Segundo Séguéla, o diálogo, usando a informalidade da segunda pessoa do singular, foi o seguinte:
Sarkozy: Minha fama não é pior que a sua.
Bruni: Eu já te conheço sem nunca ter te encontrado. Entendo tudo de você… Você faz amor com muitas porque ninguém faz amor com você. Eu sei tudo de você porque sou igual a você.
E como a noite era uma criança, foram indo.
Sarkozy: Estarei na primeira fila do seu próximo concerto. Anunciaremos o nosso casamento.
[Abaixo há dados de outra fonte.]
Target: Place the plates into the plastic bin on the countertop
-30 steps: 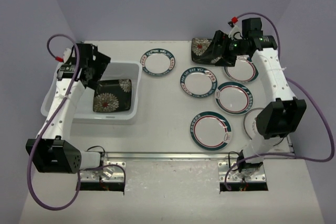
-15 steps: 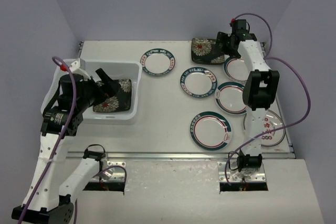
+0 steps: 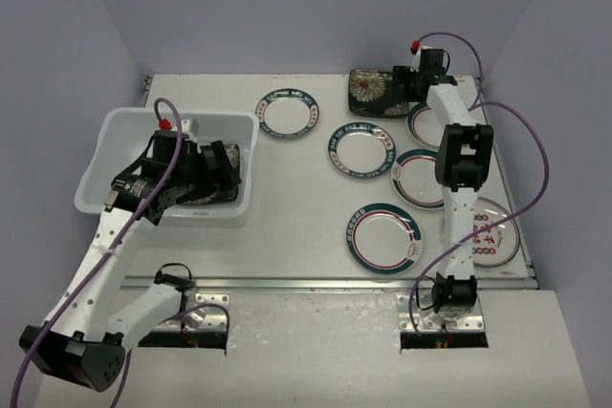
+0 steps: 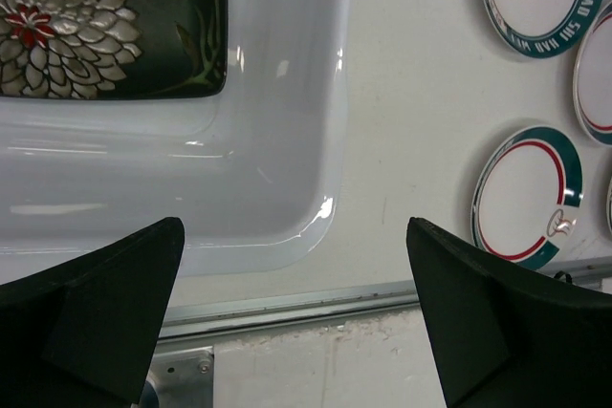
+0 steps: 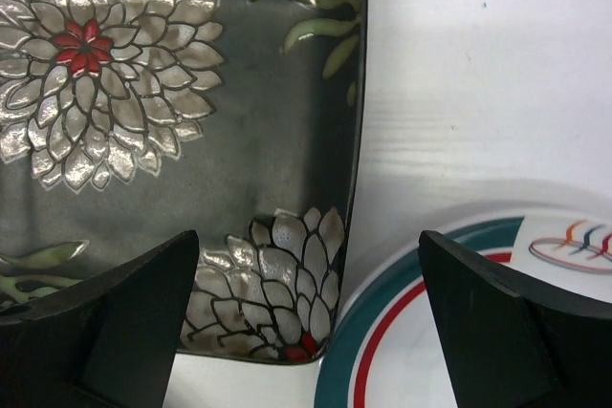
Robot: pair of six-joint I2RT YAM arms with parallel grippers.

Você verá, faremos melhor que Marilyn Monroe e Jack Kennedy.
Bruni: Casamento? Nunca! De agora em diante eu só viverei com um homem que me fizer um filho.
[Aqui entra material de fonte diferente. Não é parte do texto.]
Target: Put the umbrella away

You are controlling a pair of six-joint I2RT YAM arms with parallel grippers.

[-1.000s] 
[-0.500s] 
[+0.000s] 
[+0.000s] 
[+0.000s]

Sarkozy: Eu já criei cinco. Por que não um sexto?
Sarkozy, que não bebe uma gota de álcool, teria dito no ouvido de Carla: “Aposto que você não tem coragem de me beijar na boca agora, em frente a todo mundo.” Bruni ficou em silêncio. Mas quando Sarkozy preveniu que não seria fácil sair com ele devido o assédio dos paparazzi, Carla retrucou de imediato: “No que diz respeito ao trato com a imprensa de
celebridades, você é um amador. Tive encontros com o Mick Jagger durante oito anos sem que ninguém soubesse de nada. Passamos por várias capitais no mundo e nenhum paparazzi jamais nos flagrou.”
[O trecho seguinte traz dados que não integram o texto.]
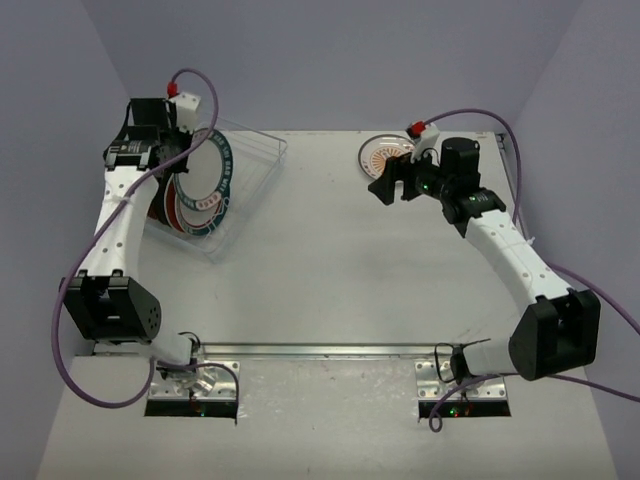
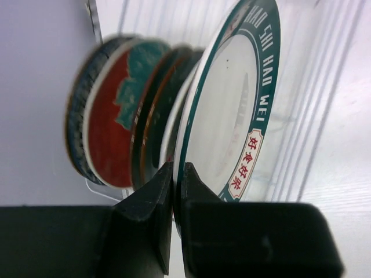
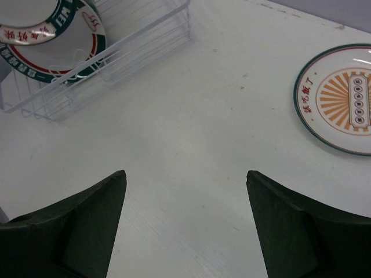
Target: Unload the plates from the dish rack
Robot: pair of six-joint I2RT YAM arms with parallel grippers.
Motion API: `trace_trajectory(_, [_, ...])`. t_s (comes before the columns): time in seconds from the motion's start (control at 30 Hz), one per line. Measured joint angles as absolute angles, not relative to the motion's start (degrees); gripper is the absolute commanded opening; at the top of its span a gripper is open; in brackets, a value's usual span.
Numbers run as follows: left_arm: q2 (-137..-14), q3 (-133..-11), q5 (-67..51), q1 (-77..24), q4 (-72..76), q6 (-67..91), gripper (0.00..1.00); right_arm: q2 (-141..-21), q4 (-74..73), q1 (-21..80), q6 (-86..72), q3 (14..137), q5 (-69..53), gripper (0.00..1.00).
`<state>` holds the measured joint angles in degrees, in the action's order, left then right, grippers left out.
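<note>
At the dish rack (image 1: 258,152), left gripper (image 2: 177,174) clamps the white plate (image 2: 226,116), stacked plates (image 2: 110,133) crowding behind. Right gripper (image 3: 184,174) hangs open

Left arm (image 1: 112,225): white links, with black boxy joint housings far behind the fingers.
Right arm (image 1: 505,245): the same white links and black housings.
Left gripper (image 2: 177,174): matte black; two wedge fingers taper to thin tips from a blocky body.
Right gripper (image 3: 185,174): matte black, with broad triangular fingers.
Cables (image 1: 470,111): purple, one looping back from each wrist.
Connectors (image 1: 188,100): red-and-white blocks just behind the fingers.
Base plates (image 1: 190,385): bare silver metal, farthest from the fingers.
</note>
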<state>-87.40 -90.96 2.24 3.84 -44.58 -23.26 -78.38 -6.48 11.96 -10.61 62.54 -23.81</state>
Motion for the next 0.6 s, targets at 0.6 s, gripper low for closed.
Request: trace_trajectory(0.6, [-75.3,-97.2,-35.4,3.3,-53.7,-17.7,0.0,-88.8,-4.4,24.8,-20.5,77.6,-34.6,0.8])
O silêncio da imprensa francesa reflete a relutância — reforçada pela lei — de tocar na vida privada de quem está no poder. O livro de Séguéla vai na direção oposta, aborda a intrigante psicologia de um dos mais poderosos lideres da Europa cujas decisões são determinantes para França. Em outro trecho da Autobiografia, o autor revela uma confidência de Sarkozy. Algo que presidente considera “um dos momentos mais bonitos da minha vida”, a dele, bem entendido: “Minha ida a Casa Branca acompanhado por três mulheres, símbolos da França e que os Estados Unidos não esperavam. Que orgulho! Eu cuidei de cada detalhe. Disse a Rama Yade (jovem negra, ministra dos Direitos Humanos) que era bonita demais para usar seus vestidos espalhafatosos. Encorajei Rachida Dati (ministra da Justiça de origem argelina) conservar a sua elegância. Vá com um dos seus vestidos Dior. Aconselhei Christine Lagarde (ministra da Economia e Finanças) deixar as jóias no cofre. Uma ministra da Economia não vai encontrar o presidente americano usando colar de pérolas.”
Por Antonio Ribeiro

Nicolas Sarkozy, que esteve hoje em Moscou para mediar o conflito entre os russos e os georgianos, vai visitar oficialmente o Brasil nos dias 23 e 24 de dezembro deste ano. O presidente francês vai se hospedar com Carla Bruni-Sarkozy no quarto 601, a suíte presidencial do Hotel Copacabana Palace, no Rio. No primeiro dia da visita, Sarkozy tratará com Lula de questões entre o Brasil e a União Européia, da qual o francês é o presidente rotativo com mandato de seis meses. No último dia da visita oficial, Sarkozy abordará assuntos bilaterais e irá inaugurar o Ano da França no Brasil. Os franceses mantêm ainda em segredo se depois da viagem oficial, Carla ficará no Brasil para passar o Natal com seu pai que vive em São Paulo. A primeira-dama francesa é a capa da edição deste mês da revista Vanity Fair com o seguinte pergunta: Ela é a próxima Jacqueline Bouvier Kennedy Onassis? Não será surpresa se o casal presidencial francês decidir permanecer Rio para assistir os fogos de artifício do Réveillon. O Brasil é o maior parceiro comercial da França na América Latina, Sarkozy tem aproveitado seus mandatos para tentar aumentar zonas de influência francesa em permanente declínio no mundo.